关于Python编码问题的理解

在Python2.x中, 编码问题一直让人很头疼, 从网上查阅和自己的实验得出一些自己理解的东西,记录一下,方便日后查阅.

因为Python的出现比Unicode出现要早, 所以Python解释器默认编码为ASCII码.

了解Python2的编码问题仅用于学习, 了解编码的过程. 但是主要学习还是Python3

注意:

Python3中的str 对应Python2中的unicode
Python3中的bytes 对应Python2中的str

在终端中

首先, Python中关于编码的几个函数

附加:

如果使用内建函数open()打开file-like-Object时, 如果不指定编码, 则encoding=None使用下面函数返回的编码.

python3中: 如果不在open()中指定编码, 可以用rb模式以字节码读取文件, 然后用decode()转为str

locale.getpreferredencoding() # 在文本类型用到的数据编码 open()会用到

在此函数的官方文档中有说明这是一个猜测的结果---so this function only returns a guess.

平台默认编码作为文件的编码, windows中默认为cp936, 等同于gbk

print sys.getdefaultencoding()    #Python环境系统默认编码 解释器会用到
print sys.getfilesystemencoding() #文件编码 print locale.getdefaultlocale()   #操作系统当前编码 是getpreferredencoding的父集
print sys.stdin.encoding          #输入编码 input()会用到
print sys.stdout.encoding         #输出编码 print()会用到

输入编码和输出编码应该和文件的编码Python默认编码保持一致

在windows的cmd或者shell中输出的结果是:

ascii
mbcs
('zh_CN', 'cp936')
cp936
cp936

在Linux的终端中输出结果是:

ascii
UTF-8
('zh_CN', 'UTF-8')
UTF-8
UTF-8

当然,在不同的操作系统中,在不同的编辑器中, 有很多不同编码, 但是Python解释器系统的编码默认就是ASCII码, 并不会随系统改变.

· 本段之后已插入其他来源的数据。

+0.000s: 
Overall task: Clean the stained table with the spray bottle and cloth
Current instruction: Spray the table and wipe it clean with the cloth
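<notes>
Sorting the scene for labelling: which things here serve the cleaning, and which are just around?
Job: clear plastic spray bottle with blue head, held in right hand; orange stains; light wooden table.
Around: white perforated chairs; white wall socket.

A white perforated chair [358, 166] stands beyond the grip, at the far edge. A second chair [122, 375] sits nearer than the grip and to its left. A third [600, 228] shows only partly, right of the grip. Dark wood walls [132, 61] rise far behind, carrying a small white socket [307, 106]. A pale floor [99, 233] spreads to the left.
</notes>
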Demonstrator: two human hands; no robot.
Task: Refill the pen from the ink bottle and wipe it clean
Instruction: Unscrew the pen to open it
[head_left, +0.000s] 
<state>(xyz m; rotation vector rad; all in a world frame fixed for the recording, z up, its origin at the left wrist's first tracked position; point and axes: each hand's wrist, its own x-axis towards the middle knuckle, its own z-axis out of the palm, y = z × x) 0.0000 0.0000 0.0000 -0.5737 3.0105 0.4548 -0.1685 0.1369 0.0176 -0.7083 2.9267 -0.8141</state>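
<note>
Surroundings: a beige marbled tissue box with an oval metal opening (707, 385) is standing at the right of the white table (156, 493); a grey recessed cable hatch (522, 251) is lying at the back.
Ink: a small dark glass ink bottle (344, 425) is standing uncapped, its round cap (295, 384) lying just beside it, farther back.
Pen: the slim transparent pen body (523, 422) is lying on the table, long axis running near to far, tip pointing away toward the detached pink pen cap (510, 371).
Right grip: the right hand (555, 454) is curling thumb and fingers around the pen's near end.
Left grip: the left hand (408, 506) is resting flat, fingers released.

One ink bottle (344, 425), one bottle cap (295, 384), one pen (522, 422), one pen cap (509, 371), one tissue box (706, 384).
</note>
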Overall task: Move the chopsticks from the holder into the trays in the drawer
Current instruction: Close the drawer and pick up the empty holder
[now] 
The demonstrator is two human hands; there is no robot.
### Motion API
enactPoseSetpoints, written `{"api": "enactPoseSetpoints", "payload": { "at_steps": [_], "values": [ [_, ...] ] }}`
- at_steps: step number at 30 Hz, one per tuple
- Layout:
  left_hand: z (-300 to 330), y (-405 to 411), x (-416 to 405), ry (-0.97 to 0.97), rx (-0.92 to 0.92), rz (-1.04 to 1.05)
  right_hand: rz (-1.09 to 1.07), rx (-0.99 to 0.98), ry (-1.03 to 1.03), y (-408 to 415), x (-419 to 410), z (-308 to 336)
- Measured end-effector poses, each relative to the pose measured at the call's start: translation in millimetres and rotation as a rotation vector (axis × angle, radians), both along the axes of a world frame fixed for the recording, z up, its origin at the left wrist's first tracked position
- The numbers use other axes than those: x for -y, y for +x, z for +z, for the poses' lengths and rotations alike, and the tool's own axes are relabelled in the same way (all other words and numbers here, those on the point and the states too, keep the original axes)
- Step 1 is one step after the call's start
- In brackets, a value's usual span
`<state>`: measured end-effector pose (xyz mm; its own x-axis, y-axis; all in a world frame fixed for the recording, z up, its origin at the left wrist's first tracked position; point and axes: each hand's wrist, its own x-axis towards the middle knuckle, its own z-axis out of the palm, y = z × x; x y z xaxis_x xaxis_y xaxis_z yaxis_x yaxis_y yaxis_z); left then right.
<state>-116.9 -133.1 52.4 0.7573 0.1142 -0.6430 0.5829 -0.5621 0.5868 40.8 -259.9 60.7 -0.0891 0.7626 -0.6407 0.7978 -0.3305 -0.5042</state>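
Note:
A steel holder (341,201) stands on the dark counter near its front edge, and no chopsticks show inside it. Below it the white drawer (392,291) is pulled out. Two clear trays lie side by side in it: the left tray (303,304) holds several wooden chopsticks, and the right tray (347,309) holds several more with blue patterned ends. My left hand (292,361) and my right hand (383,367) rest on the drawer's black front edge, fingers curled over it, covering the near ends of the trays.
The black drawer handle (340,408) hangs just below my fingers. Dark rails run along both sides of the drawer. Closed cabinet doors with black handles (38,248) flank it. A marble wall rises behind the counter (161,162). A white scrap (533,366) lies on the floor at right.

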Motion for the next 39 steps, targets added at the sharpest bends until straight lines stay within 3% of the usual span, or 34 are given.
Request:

Python解释器的默认编码的作用就是, 只要不指定编码, 都用ASCII编码.

将解释器的默认编码(ASCII)改为utf-8: (只在Python2中生效)

import sys
reload(sys)
sys.setdefaultencoding("utf-8")

其实这样就改变了Python解释器的默认编码. 完全支持中文了.

但是这种用法, 必须在Python的cmd或者终端中才可以, 因为在cmd中, Python的代码是输入一行执行一行. 所以在执行完上面的设置utf-8为默认编码后, 就立即生效了, 后面的代码就可以正常执行(终端输入\出编码也要是utf-8).

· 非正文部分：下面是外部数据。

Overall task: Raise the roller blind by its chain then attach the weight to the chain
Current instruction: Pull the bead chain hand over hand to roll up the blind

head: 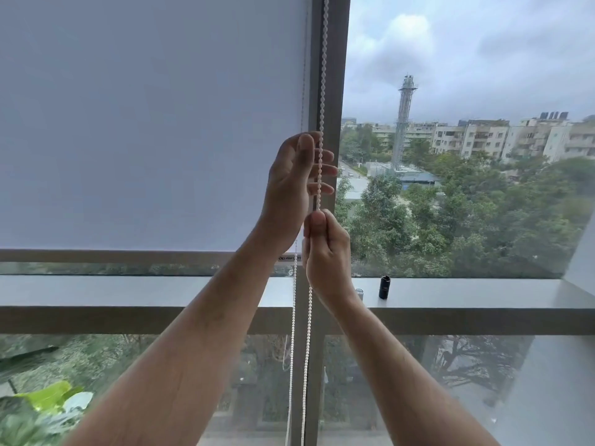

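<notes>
Barely begun, the pale grey fabric roller blind [151,123] is hanging low, near the grey window ledge [128,289]. Right hand [325,249] is gripping the white beaded chain [322,91]; left hand [297,178] is reaching above, fingers open. Small black cylindrical weight [384,287] is standing unattached on the ledge.

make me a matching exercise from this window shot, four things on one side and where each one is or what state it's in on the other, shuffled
Things:
1. right hand
2. left hand
3. black cylinder
4. roller blind

States or places:
A. stands upright on the sill
B. open, fingers spread beside the bead chain
C. covers most of the left pane, bottom edge above the sill
D. pinches the bead chain, lower of the two hands

Pairs: 1-D, 2-B, 3-A, 4-C
</notes>
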`<act>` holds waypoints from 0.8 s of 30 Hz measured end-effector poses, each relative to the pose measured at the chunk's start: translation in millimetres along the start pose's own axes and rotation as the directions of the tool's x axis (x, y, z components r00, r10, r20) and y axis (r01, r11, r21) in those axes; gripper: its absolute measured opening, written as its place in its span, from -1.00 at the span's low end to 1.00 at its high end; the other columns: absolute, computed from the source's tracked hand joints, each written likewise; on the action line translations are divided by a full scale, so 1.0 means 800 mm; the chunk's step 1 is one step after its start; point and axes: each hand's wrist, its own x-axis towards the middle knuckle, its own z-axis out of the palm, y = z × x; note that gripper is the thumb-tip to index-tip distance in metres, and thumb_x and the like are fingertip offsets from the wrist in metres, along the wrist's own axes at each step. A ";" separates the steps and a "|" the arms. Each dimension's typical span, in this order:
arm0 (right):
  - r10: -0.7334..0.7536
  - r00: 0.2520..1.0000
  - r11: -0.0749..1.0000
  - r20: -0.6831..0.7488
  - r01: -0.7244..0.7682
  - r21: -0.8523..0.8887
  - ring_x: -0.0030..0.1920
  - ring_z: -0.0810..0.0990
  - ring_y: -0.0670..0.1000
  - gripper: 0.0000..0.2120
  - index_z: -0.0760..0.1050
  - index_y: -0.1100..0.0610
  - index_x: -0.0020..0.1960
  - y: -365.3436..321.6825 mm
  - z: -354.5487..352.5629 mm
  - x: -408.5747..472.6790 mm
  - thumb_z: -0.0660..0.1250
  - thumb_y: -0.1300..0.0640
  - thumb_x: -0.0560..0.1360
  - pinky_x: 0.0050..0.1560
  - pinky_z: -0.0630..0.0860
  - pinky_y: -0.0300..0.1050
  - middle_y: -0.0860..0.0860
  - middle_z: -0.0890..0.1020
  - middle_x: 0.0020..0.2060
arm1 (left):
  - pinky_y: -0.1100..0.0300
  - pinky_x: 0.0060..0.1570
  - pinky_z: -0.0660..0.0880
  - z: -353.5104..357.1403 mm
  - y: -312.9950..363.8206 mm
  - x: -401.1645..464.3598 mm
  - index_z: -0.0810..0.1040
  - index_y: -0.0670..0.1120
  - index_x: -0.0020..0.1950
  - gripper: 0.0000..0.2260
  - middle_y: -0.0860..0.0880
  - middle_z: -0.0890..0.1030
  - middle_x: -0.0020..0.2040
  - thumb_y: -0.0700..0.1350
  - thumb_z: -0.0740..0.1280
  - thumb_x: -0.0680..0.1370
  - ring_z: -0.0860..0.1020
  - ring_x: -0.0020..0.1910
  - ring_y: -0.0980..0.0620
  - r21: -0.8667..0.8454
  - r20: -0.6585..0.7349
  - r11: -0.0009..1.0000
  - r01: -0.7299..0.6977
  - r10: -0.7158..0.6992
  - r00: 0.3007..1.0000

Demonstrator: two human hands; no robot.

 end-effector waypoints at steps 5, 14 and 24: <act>0.092 0.993 0.992 0.070 -0.097 0.079 -0.51 0.20 -0.15 -0.62 0.32 -0.06 -0.34 0.010 -0.003 -0.018 0.11 0.04 0.66 -0.51 0.20 -0.29 -0.19 0.30 -0.51 | 0.26 -0.52 0.21 0.024 0.007 0.012 0.54 -0.13 -0.11 -0.70 0.09 0.33 -0.50 -0.12 0.10 0.72 0.27 -0.55 0.15 -0.033 -0.107 0.999 -0.008 0.004 0.994; 0.147 0.989 0.969 -0.020 -0.140 0.205 -0.27 0.39 0.06 -0.56 0.53 0.23 -0.03 -0.014 -0.025 0.041 0.03 -0.07 0.66 -0.21 0.37 -0.14 0.19 0.44 -0.24 | 0.22 -0.47 0.27 0.015 -0.021 0.003 0.47 0.04 -0.24 -0.71 0.12 0.37 -0.50 -0.09 0.13 0.66 0.30 -0.50 0.15 0.179 -0.193 0.968 -0.178 0.212 0.958; 0.109 0.986 0.952 0.128 -0.140 0.273 -0.57 0.23 -0.12 -0.64 0.45 0.13 -0.16 -0.121 0.009 0.141 0.02 0.12 0.74 -0.56 0.18 -0.29 -0.09 0.33 -0.53 | 0.33 -0.54 0.17 0.015 -0.097 -0.068 0.49 0.09 -0.25 -0.71 0.13 0.33 -0.51 -0.09 0.13 0.63 0.22 -0.53 0.20 0.110 -0.109 0.993 -0.028 0.040 0.993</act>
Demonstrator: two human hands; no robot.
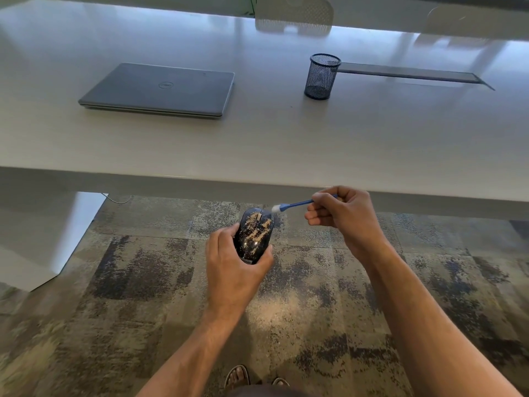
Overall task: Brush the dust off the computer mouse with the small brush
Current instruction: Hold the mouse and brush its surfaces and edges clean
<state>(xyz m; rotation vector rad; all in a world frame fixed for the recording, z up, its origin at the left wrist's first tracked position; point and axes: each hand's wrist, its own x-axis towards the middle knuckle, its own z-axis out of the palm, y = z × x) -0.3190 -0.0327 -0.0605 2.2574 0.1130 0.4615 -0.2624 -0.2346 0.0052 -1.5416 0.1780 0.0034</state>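
Holding the dusty mouse (255, 232) tight, the left hand (232, 263) waits; right hand (342, 213) pinches the small brush (292, 204) just right of it.

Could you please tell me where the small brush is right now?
In the head view, the small blue brush is held in the right hand, right of centre below the table edge, its white bristles beside the dusty computer mouse.
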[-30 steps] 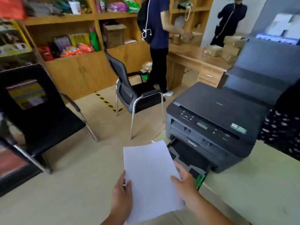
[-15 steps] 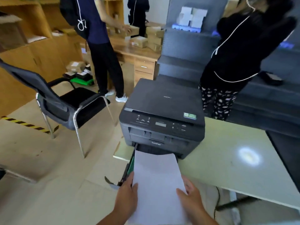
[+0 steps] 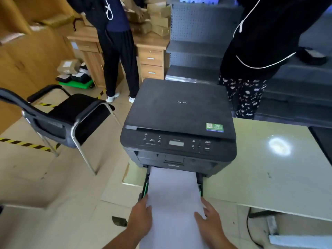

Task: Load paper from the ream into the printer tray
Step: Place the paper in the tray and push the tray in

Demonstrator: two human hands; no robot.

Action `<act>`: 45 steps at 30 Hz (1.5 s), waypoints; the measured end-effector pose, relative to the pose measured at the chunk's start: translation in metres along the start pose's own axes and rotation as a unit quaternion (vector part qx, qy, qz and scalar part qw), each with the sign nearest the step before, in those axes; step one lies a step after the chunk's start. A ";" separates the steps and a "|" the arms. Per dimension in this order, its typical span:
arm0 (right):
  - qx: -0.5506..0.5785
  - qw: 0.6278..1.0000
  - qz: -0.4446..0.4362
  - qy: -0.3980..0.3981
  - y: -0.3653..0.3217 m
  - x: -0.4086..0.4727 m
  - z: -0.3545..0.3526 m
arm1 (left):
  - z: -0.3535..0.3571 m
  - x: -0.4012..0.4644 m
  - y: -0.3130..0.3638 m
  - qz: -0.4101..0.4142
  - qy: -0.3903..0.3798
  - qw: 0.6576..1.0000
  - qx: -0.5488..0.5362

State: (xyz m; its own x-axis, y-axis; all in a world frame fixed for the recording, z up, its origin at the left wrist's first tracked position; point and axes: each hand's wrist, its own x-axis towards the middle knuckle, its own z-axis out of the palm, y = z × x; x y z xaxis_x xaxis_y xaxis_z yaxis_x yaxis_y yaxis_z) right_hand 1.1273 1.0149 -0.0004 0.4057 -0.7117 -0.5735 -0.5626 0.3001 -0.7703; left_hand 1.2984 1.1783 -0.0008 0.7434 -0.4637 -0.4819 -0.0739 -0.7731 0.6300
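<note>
On top of the pale green table (image 3: 260, 169) sits the boxy black plastic printer (image 3: 179, 126), so everything's relative to that. Left of it stands a black mesh office chair (image 3: 68, 119); behind it two people are busy, none of it blocking anything. Poking out of its front, the pulled-out black tray (image 3: 145, 186) has the thin white paper stack (image 3: 174, 200) going in. Left hand (image 3: 140, 218) and right hand (image 3: 210, 220) are apart, each pinching a long edge, I think. Paper's light and floppy, so edge grips near the back make sense.
</note>
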 end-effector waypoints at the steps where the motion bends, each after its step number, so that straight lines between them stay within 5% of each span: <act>1: -0.005 1.000 0.007 0.004 0.000 0.001 0.001 | 0.001 0.003 -0.002 -0.001 -0.007 1.000 0.000; 11: 0.028 0.996 0.067 0.043 -0.012 0.015 0.013 | 0.002 0.033 -0.003 0.009 -0.036 0.999 0.021; 30: 0.066 0.991 0.047 0.111 -0.028 0.040 0.046 | -0.016 0.048 0.002 0.044 -0.023 0.999 -0.019; 39: -0.042 0.989 0.011 0.142 -0.030 0.068 0.056 | -0.026 0.044 -0.004 0.029 0.026 0.996 0.075; 45: -0.227 0.952 -0.126 0.163 -0.027 0.044 0.055 | -0.025 0.043 -0.003 0.038 0.045 0.992 0.107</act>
State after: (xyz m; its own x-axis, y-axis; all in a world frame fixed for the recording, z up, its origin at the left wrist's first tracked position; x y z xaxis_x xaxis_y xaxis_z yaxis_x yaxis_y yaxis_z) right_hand 1.1997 1.0102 -0.0198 0.3658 -0.9061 -0.2125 -0.7601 -0.1591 -0.6300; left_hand 1.3474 1.1709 -0.0083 0.7860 -0.4918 -0.3747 -0.2656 -0.8159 0.5136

如下图所示 , windows的shell中是gbk编码, 所以sys.setdefaultencoding("gbk")才不会出现编码错误.

windows中输出出现乱码很大可能是因为没有注意终端的编码是gbk. 还有Python2的本身str类型的原因.

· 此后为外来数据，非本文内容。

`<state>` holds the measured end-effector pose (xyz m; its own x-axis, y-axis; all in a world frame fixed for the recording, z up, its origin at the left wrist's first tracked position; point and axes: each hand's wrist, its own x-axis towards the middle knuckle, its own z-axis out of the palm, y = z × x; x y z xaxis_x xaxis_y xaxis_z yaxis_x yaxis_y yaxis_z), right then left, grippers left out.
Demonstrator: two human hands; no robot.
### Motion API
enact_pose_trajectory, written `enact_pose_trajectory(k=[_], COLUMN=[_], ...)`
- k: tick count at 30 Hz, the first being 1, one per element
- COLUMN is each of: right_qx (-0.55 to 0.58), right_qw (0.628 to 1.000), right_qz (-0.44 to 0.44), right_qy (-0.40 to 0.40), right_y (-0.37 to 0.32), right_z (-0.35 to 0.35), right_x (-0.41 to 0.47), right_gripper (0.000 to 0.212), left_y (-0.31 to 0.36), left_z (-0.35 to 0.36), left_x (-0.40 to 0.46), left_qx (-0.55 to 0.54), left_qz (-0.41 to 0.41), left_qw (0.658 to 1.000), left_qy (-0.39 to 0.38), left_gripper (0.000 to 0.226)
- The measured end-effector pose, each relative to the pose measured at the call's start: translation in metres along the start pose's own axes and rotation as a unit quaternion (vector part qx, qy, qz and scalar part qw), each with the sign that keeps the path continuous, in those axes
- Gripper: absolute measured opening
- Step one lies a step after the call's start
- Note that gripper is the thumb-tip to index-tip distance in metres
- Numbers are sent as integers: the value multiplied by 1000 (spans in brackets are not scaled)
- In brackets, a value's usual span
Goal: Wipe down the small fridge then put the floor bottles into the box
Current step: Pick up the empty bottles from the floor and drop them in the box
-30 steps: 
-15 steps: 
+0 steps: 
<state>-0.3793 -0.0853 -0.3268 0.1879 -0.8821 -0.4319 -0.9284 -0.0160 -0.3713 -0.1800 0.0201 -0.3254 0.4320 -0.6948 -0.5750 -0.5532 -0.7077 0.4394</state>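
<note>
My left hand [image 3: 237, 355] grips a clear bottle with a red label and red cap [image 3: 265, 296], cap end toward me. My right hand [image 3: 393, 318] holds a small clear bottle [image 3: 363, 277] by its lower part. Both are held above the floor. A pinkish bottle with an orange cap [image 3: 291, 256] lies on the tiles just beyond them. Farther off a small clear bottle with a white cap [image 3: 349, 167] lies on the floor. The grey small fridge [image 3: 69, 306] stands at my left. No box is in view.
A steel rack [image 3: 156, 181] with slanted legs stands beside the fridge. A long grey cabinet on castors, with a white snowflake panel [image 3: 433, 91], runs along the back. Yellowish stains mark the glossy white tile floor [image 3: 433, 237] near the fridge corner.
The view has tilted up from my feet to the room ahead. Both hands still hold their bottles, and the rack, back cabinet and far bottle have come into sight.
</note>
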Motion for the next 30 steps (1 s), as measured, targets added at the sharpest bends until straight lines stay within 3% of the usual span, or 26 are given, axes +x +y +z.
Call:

在Linux的终端中: sys.setdefaultencoding("utf-8")

在编辑器中

大部分时候,写代码的时候都是在编辑器中写一个py文件来执行, 所以, 上面的解决方法就行不通了

因为在py文件在执行的时候, 并不全是读一行执行一行, 还有生成编译后pyc文件. 所以, 即使在py文件中写了sys.setdefaultencoding("utf-8"), 并不会立刻执行生效, 此时的Python解释器默认编码还是ASCII码, 当继续用ASCII码编译后面的中文注释或者字符串的时候, 就会出现

SyntaxError: Non-ASCII character '\xe8' in file d:/xiangou/python/tian_jin/test.py on line 8, but no
encoding declared; see http://www.python.org/peps/pep-0263.html for details

Non-ASCII编码错误.

错误的提示还有一个网址, 打开这个

http://www.python.org/peps/pep-0263.html

网址就可以看到解决方案.

Defining the Encoding
Python will default to ASCII as standard encoding if no other encoding hints are given.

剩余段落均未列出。